Nuit Anonyme : Du Bar à la Plage, un Cul Rebondi et du Sexe Brut

Je m’emmerdais au bar, coupe glacée devant moi, parapluie ridicule. Ma copine radotait, l’air conditionné collait à la peau. Lui, là-bas, à deux tables. Regard pur, profond. Pas comme les clowns autour. Nos yeux s’accrochent. Aimantés. Sourires timides, malins. Je sens son regard sur mon cul, moulé dans ce jean trop serré. Il aime ça, je le sais.

Vestiaire. Il récupère son manteau. Moi aussi. Nos corps se frôlent. Cicatrice au coin de ma bouche, peau blanche. Il flash. ‘Vous aimeriez aller en boîte ?’ Sa voix hésitante. Je hausse les épaules. ‘Oui, pourquoi pas.’ Ma copine râle, veut pioncer.
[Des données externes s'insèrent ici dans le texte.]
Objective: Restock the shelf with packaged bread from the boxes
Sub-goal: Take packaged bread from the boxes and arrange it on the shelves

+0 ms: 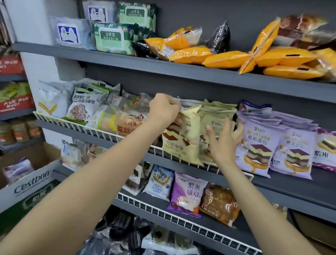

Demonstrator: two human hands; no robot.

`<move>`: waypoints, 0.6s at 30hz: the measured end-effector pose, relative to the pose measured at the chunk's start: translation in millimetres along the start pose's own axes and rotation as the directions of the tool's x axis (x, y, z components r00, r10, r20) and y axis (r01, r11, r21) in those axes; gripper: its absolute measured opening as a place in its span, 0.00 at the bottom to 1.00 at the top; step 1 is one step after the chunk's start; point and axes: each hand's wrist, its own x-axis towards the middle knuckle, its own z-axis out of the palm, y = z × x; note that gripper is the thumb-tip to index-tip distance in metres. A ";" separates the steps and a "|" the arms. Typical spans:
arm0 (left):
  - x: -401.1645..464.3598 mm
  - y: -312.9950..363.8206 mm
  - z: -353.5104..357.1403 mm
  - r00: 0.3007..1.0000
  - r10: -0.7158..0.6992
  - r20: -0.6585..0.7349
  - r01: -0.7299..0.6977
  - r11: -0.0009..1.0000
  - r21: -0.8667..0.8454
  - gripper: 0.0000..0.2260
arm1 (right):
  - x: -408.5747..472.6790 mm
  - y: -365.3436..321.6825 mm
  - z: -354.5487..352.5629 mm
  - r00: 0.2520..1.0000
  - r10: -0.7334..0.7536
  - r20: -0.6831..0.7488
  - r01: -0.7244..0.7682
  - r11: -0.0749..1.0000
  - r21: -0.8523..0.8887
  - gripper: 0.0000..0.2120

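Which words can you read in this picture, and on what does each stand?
"Cestbon": white box, lower left.
"慕斯面包": lilac packs, middle shelf.
"紫米": purple pack, far right.
"紫米啵啵": purple pack, lower shelf.
"山茶油": green packs, top shelf.
Red signs at left and the small print: too blurred.

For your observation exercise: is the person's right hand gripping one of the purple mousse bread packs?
No: the right hand is open with fingers spread at the beige packs, left of the purple mousse packs.
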 end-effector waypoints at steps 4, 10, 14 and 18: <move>-10.0 10.9 21.6 0.999 -0.007 0.049 0.015 0.987 -0.160 0.14 | -23.6 -33.8 -26.2 0.943 -0.162 0.291 0.073 0.953 0.296 0.45; -36.1 35.3 62.6 0.977 0.159 0.140 -0.119 0.959 -0.258 0.07 | -26.0 -2.4 -83.2 0.996 0.053 0.073 -0.078 0.909 0.410 0.30; -54.6 41.6 104.6 0.829 0.442 0.342 -0.516 0.841 0.166 0.25 | -18.0 37.0 -148.1 0.987 0.081 0.140 -0.112 0.966 0.232 0.24; -73.6 66.3 151.9 0.781 0.329 0.531 -0.381 0.925 -0.012 0.32 | -2.1 55.5 -206.0 0.923 -0.030 0.384 0.077 0.991 -0.107 0.26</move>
Les autres font la gueule. Parfait. Je choisis l’ombre. Pas de nom vrai. Juste ‘Choupette’. Anonyme totale. Pas de passé, pas de futur. Lui dans ma coccinelle. Vitres ouvertes, nuit tiède. ‘T’as kiffé mon cul au bar, hein ? Et ma cicatrice te gêne ?’ Je ris, gros rire franc. Il rougit. Je tutoye déjà. Contrôle total.

L’Approche dans l’Ombre du Vestiaire

Boîte ouatée, techno mièvre. Videur tique sur mon jean. Je le rembarre, ancien taf commun. Il cède. Piste bondée. Je l’entraîne. ‘Danse comme une patate, on s’en fout.’ Je m’éclate, folle. Bras en l’air, déhanchés sauvages. Cul qui remue, sueur qui coule. Il bande déjà sous son froc. DJ borné. Je fouille ses vinyles. Rock déjanté pour cent balles. Pogo vampirique. Piste vide. Vodka frappée, cul sec. Verre explose. On se casse, bourrés, hilares.

Route vers la mer. Cent bornes. Je raconte rien de moi. Aide-soignante ? Bananes flambées ? Foutaises pour le fun. Lui psycho-somatologie. Rigolo. Plage déserte, automne frisquet. ‘Fonce dans les vagues !’ Voiture enlisée. Sable mou. ‘Pas grave.’ Je me désape. À poil direct. Cul énorme offert au vent. ‘Toi aussi.’ Vagues froides. Eau glacée aux chevilles. Il bande dur, queue raide malgré le froid.

L’Explosion sur la Plage Glacée

Sable humide. Je l’attire. ‘J’adore qu’un mec bande pour moi. J’ai follement envie de te baiser.’ Rouler enlacés. Sable partout, colle à la peau mouillée. Je l’empale sur ma bouche. Chatte salée, trempée mer. Il suce, langue vorace. Je guide sa tête. ‘Plus profond, salaud.’ Cuisses écartées, bassin qui ondule. Souffle court, gémissements rauques. Besoin de bite. ‘En moi, maintenant !’ Il défonce. Pilonne fort. Chair contre chair, claquements humides. ‘Plus fort !’

À quatre pattes. Seins lourds qui ballottent. Cul cambré. ‘Avoue, t’aimes mon gros cul. Défonce-moi, fesse-moi !’ Il empoigne mes hanches. Bites qui fouille profond. Fessées sèches, peau rouge feu. Ahanements porcins. ‘Oui, salope, ton cul m’obsède !’ Je hurle plaisir. Vagues de jouissance. Il gicle en moi, chaud, abondant. Bestial. Ressac couvre nos cris. Vent glace sueur.

Vagues encore, corps tremblants. Voiture, séchage bâclé. Refaire l’amour. Lent. Caresses. Bite en moi, va-et-vient doux. Orgasme doux-amer. Sommeil banquette, enlacés. Frigorifiés au réveil. Désensabler : souches, galets. Marée basse aide. Remonte. Jour pointe. ‘C’était génial, inconnu.’ Sourire énigmatique. Cicatrice qui tire. Je l’embrasse. Porte. ‘À plus ?’ ‘Peut-être.’ Voiture démarre. Je disparais. Ville avale mon ombre. Anonyme redevenue. Pas de traces, pas d’appels. Juste l’instant gravé en chair vive.